WHAT TO DO: Would you write out every record that follows exactly, with the pictures left out?

Excerpts from a dataset:
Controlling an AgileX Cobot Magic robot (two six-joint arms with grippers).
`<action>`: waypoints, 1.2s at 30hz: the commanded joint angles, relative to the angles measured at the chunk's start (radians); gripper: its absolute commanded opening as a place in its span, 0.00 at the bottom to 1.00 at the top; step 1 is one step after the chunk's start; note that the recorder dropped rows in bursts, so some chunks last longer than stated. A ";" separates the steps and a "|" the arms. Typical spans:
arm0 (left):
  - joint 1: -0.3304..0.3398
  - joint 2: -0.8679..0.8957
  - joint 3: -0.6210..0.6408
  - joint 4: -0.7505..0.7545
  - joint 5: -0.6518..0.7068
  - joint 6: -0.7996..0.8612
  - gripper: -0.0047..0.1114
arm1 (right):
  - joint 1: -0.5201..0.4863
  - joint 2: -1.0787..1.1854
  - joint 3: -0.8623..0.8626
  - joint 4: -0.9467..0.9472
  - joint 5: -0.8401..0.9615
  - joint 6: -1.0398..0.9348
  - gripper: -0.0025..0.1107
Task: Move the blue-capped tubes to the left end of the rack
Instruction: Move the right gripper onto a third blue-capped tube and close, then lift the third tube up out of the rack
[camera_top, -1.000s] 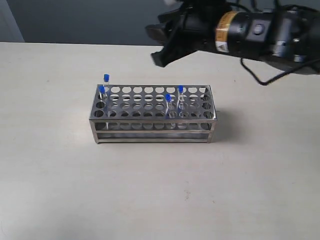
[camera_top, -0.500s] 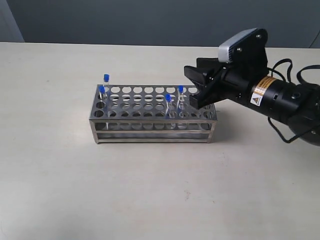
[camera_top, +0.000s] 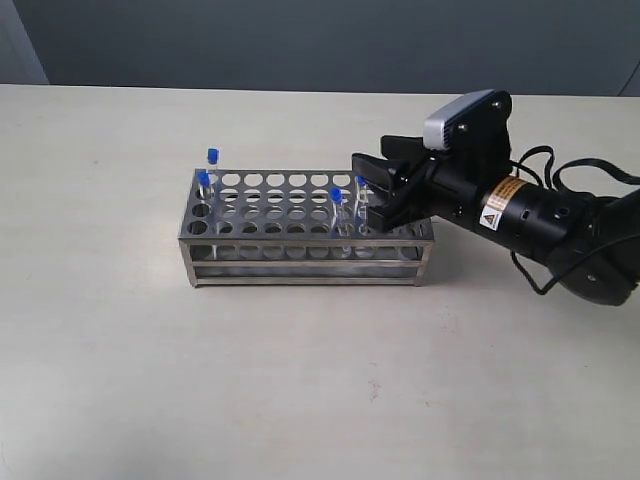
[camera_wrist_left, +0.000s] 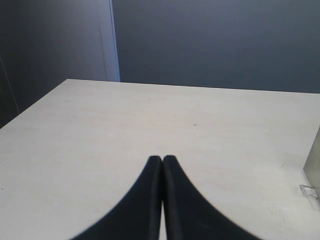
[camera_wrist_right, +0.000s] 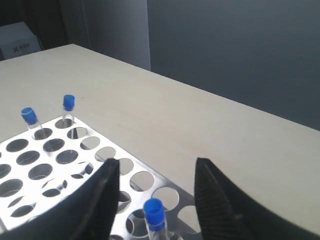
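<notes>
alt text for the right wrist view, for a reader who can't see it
An open black gripper hangs over a shiny metal rack, a blue-capped tube standing between its jaws, untouched. Two more blue-capped tubes stand at the rack's far end; the table is pale, the wall dark.

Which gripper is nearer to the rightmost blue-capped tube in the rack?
Right. The right gripper has its open jaws on either side of the rightmost blue-capped tube. The left gripper, shut, is above the table, outside the exterior view, away from the rack.
</notes>
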 joint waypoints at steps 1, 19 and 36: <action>-0.007 -0.004 0.003 -0.004 -0.003 -0.003 0.04 | -0.006 0.041 -0.052 0.002 0.027 -0.005 0.44; -0.007 -0.004 0.003 -0.004 -0.003 -0.003 0.04 | -0.002 0.143 -0.102 -0.046 0.051 0.076 0.44; -0.007 -0.004 0.003 -0.004 -0.003 -0.003 0.04 | -0.002 -0.016 -0.102 -0.060 0.123 0.125 0.02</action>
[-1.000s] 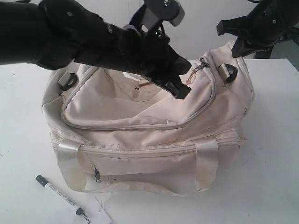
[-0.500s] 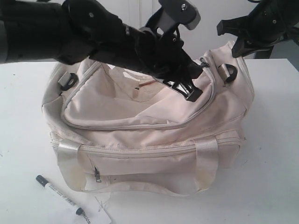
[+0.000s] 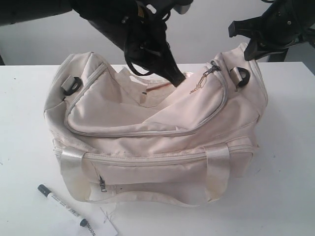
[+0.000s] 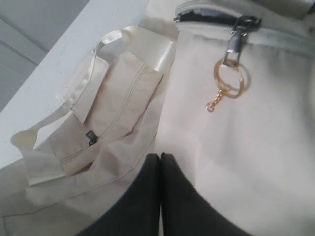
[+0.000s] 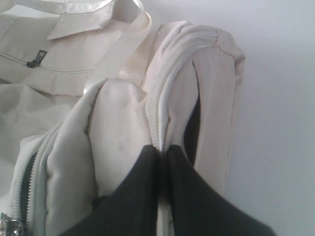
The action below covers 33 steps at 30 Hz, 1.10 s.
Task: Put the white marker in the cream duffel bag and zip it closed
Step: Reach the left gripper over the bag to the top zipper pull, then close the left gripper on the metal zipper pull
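**Item 1, the white marker** [image 3: 63, 205]. We find it lying flat on the white table [image 3: 288, 172], outside the bag and in front of its left front corner. Its tail end lies just beside a paper tag [image 3: 105, 225]. The picture's lower edge cuts the tag off, so we read only part of its print.

**Item 2, the cream duffel bag** [image 3: 147, 147]. The curved top zipper is open and the flap sags. Folds hide the interior from us. The gold chain pull [image 3: 198, 86] hangs at the zipper's right end, and neither gripper touches it.

**Item 3, left gripper** [image 3: 177, 80]. It hangs over the opening, near the pull but apart from it. In the wrist view its fingers [image 4: 142, 196] are pressed together with nothing between them.

**Item 4, right gripper** [image 3: 252, 49]. It sits at the bag's right end and shows as a dark shape in the exterior view. In the wrist view its fingers [image 5: 133, 196] stand narrow, pinching the bag's zipper seam.
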Tool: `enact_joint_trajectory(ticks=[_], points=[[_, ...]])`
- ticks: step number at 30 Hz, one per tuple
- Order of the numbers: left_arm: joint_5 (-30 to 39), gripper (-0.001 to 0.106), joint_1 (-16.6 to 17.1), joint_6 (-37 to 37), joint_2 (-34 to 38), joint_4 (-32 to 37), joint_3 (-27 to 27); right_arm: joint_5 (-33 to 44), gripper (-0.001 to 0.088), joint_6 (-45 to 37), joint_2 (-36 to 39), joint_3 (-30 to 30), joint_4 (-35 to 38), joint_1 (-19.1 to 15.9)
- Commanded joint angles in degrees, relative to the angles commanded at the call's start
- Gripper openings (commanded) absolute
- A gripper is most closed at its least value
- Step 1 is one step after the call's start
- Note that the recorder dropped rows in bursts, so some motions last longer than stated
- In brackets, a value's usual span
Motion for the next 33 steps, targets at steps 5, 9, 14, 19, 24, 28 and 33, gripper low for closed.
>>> enact_joint_trajectory(ticks=[5,9,14,19,24,28,33], points=[[-3.10,0.000,0.00,-0.35,1.33,-4.34,0.00,0.00,0.0000,0.00,0.00,0.00,0.00,0.00],[-3.35,0.000,-0.09,-0.35,2.56,-5.97,0.00,0.00,0.0000,0.00,0.00,0.00,0.00,0.00],[-3.45,0.026,-0.09,0.46,3.39,-6.35,0.00,0.00,0.0000,0.00,0.00,0.00,0.00,0.00],[-3.45,0.052,-0.09,6.46,3.39,-9.87,0.00,0.00,0.0000,0.00,0.00,0.00,0.00,0.00],[-3.47,0.053,-0.09,19.47,3.39,-20.48,0.11,0.00,0.0000,0.00,0.00,0.00,0.00,0.00],[-5.09,0.053,-0.09,22.23,5.14,-20.81,0.11,0.00,0.0000,0.00,0.00,0.00,0.00,0.00],[-9.20,0.053,0.02,22.64,7.09,-18.93,0.11,0.00,0.0000,0.00,0.00,0.00,0.00,0.00]])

WRITTEN ANSWER:
Controlling an AgileX Cobot Magic robot (two six-joint arms with grippers).
`<action>`: waypoints, 1.2s at 30hz: the commanded joint angles, relative to the angles measured at the chunk's start (radians); gripper: its absolute commanded opening as a place in its span, 0.00 at the bottom to 1.00 at the top; step 1 is one step after the chunk's start; note that the recorder dropped rows in bursts, so some chunks last longer than stated. A ";" separates the steps and a "|" the arms. Typical spans:
arm0 (left):
  - joint 1: -0.3304..0.3398
  - joint 2: -0.8679..0.8957
  - joint 3: -0.6210..0.6408
  - joint 4: -0.7505..0.7545
  - joint 5: -0.6518..0.7068
  - joint 6: -0.7996..0.8612
  - gripper: -0.0047..0.1114
arm1 (right):
  - joint 1: -0.5201..0.4863
  - joint 2: -1.0787..1.1854
  - joint 3: -0.8623..0.8626
  - joint 4: -0.9467..0.9472
  - joint 5: -0.8401..0.9615
  - joint 6: -1.0398..0.9348
  - gripper: -0.0025..0.1107
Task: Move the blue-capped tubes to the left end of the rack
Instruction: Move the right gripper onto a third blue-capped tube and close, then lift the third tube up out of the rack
[camera_top, -1.000s] 
[camera_top, -0.500s] 
[camera_top, +0.000s] 
[camera_wrist_left, +0.000s] 
[camera_wrist_right, +0.000s] 
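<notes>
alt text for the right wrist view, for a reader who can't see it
An open black gripper hangs over a shiny metal rack, a blue-capped tube standing between its jaws, untouched. Two more blue-capped tubes stand at the rack's far end; the table is pale, the wall dark.

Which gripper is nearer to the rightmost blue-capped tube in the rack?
Right. The right gripper has its open jaws on either side of the rightmost blue-capped tube. The left gripper, shut, is above the table, outside the exterior view, away from the rack.
</notes>
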 joint waypoints at steps 1, 19 and 36: <action>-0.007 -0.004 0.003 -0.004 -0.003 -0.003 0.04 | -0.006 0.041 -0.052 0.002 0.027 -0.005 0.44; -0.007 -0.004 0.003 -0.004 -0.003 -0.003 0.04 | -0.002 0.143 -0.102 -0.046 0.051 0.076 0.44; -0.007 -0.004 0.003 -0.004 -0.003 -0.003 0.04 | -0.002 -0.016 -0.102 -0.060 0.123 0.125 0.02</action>
[-1.000s] 
[-0.500s] 
[+0.000s] 
[+0.000s] 
[+0.000s] 
The action below covers 33 steps at 30 Hz, 1.10 s.
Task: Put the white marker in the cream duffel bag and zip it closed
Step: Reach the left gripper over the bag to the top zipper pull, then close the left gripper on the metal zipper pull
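**Item 1, the white marker** [image 3: 63, 205]. We find it lying flat on the white table [image 3: 288, 172], outside the bag and in front of its left front corner. Its tail end lies just beside a paper tag [image 3: 105, 225]. The picture's lower edge cuts the tag off, so we read only part of its print.

**Item 2, the cream duffel bag** [image 3: 147, 147]. The curved top zipper is open and the flap sags. Folds hide the interior from us. The gold chain pull [image 3: 198, 86] hangs at the zipper's right end, and neither gripper touches it.

**Item 3, left gripper** [image 3: 177, 80]. It hangs over the opening, near the pull but apart from it. In the wrist view its fingers [image 4: 142, 196] are pressed together with nothing between them.

**Item 4, right gripper** [image 3: 252, 49]. It sits at the bag's right end and shows as a dark shape in the exterior view. In the wrist view its fingers [image 5: 133, 196] stand narrow, pinching the bag's zipper seam.
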Tool: `enact_joint_trajectory(ticks=[_], points=[[_, ...]])`
- ticks: step number at 30 Hz, one per tuple
- Order of the numbers: left_arm: joint_5 (-30 to 39), gripper (-0.001 to 0.106), joint_1 (-16.6 to 17.1), joint_6 (-37 to 37), joint_2 (-34 to 38), joint_4 (-32 to 37), joint_3 (-27 to 27); right_arm: joint_5 (-33 to 44), gripper (-0.001 to 0.088), joint_6 (-45 to 37), joint_2 (-36 to 39), joint_3 (-30 to 30), joint_4 (-35 to 38), joint_1 (-19.1 to 15.9)
- Commanded joint angles in degrees, relative to the angles commanded at the call's start
- Gripper openings (commanded) absolute
- A gripper is most closed at its least value
- Step 1 is one step after the call's start
- Note that the recorder dropped rows in bursts, so some motions last longer than stated
- In brackets, a value's usual span
Motion for the next 33 steps, targets at steps 5, 9, 14, 19, 24, 28 and 33, gripper low for closed.
>>> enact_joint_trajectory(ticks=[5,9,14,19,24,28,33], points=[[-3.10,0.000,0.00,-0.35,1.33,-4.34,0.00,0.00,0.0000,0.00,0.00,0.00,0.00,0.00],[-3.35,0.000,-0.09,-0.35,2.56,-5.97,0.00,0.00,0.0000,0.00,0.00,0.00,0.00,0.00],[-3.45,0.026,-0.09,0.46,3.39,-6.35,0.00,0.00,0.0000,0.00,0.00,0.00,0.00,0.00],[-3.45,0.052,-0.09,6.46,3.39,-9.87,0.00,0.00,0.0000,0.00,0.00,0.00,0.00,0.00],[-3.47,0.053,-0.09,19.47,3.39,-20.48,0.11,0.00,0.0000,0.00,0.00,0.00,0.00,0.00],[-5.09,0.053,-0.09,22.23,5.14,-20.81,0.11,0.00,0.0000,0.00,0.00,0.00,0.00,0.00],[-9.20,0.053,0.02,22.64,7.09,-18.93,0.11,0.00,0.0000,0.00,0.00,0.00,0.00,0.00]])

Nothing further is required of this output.